With the line containing "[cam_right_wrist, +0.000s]" as the final line, restate exactly every line of the data below from the first one onward, and copy no pictures.

▬▬▬▬▬▬

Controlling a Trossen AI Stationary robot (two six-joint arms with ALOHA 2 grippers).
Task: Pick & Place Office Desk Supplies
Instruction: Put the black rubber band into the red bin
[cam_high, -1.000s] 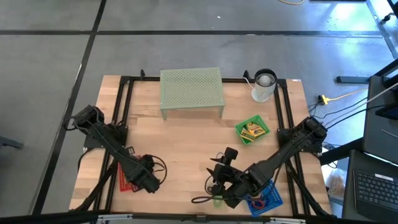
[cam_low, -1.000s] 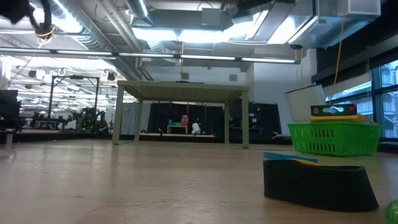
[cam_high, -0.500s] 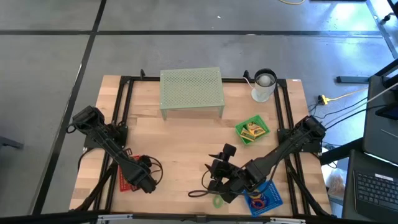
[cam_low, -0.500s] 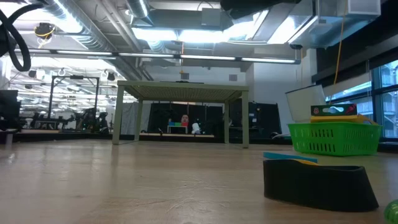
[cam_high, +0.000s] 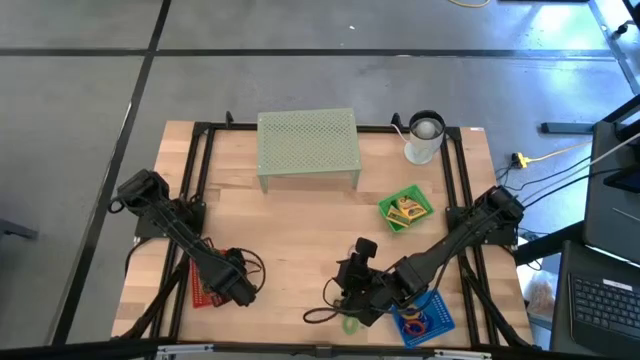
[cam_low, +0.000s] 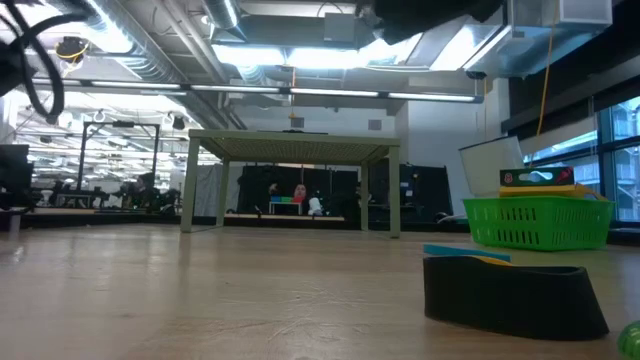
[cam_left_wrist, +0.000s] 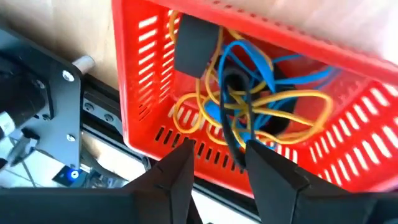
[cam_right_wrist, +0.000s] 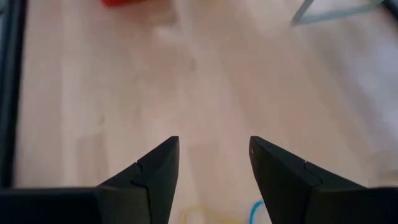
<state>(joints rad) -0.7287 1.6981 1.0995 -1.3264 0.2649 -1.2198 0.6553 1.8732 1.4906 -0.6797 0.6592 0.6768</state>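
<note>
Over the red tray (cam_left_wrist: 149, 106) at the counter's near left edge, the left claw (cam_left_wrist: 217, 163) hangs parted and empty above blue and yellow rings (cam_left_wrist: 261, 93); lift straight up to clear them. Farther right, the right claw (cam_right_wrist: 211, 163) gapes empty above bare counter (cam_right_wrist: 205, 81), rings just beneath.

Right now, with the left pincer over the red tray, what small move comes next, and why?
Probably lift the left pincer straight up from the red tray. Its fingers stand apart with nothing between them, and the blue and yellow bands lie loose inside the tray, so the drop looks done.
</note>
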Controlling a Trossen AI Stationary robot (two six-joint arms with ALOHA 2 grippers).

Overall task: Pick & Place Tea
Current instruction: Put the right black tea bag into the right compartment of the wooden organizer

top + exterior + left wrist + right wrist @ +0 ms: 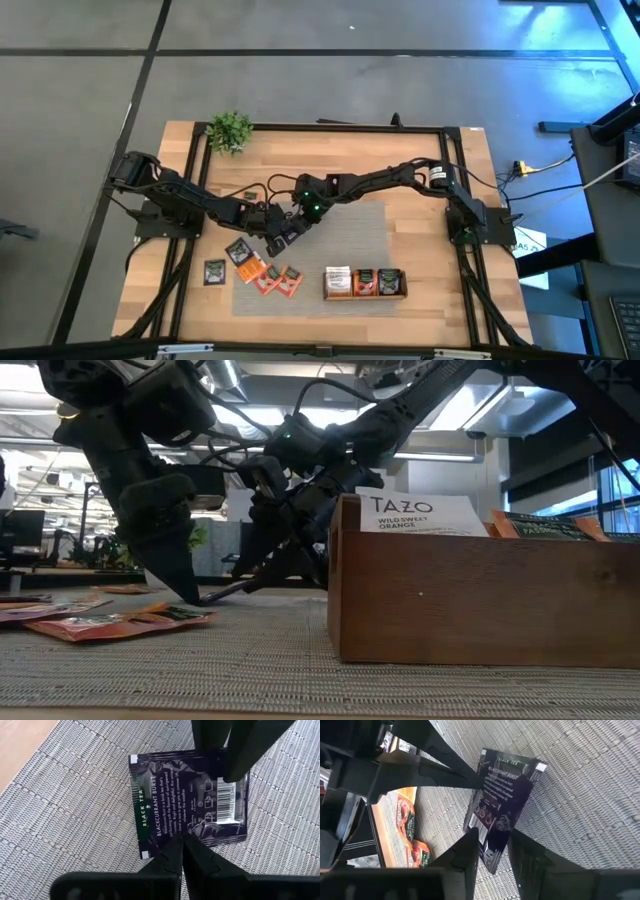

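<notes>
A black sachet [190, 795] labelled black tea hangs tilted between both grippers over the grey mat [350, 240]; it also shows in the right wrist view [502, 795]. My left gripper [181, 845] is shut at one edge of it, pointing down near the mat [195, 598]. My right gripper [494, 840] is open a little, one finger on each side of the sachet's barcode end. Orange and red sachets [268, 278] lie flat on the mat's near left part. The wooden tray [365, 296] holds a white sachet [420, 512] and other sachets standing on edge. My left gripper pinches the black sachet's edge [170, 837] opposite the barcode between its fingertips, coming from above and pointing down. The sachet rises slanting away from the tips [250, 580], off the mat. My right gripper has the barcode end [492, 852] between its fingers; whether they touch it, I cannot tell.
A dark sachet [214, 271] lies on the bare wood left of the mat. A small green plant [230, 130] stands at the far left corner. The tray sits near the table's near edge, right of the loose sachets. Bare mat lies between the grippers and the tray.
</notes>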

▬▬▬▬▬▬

Answer for this exercise:
Controlling a Trossen AI Stationary robot (two six-joint arms with ALOHA 2 grippers).
Task: Pick & Place Office Desk Supplies
Instruction: Put the black rubber band into the red bin
[cam_high, -1.000s] 
[cam_low, -1.000s] 
[cam_high, -0.500s] 
[cam_low, -0.500s] 
[cam_high, +0.000s] 
[cam_low, +0.000s] 
[cam_left_wrist, +0.000s] 
[cam_right_wrist, +0.000s] 

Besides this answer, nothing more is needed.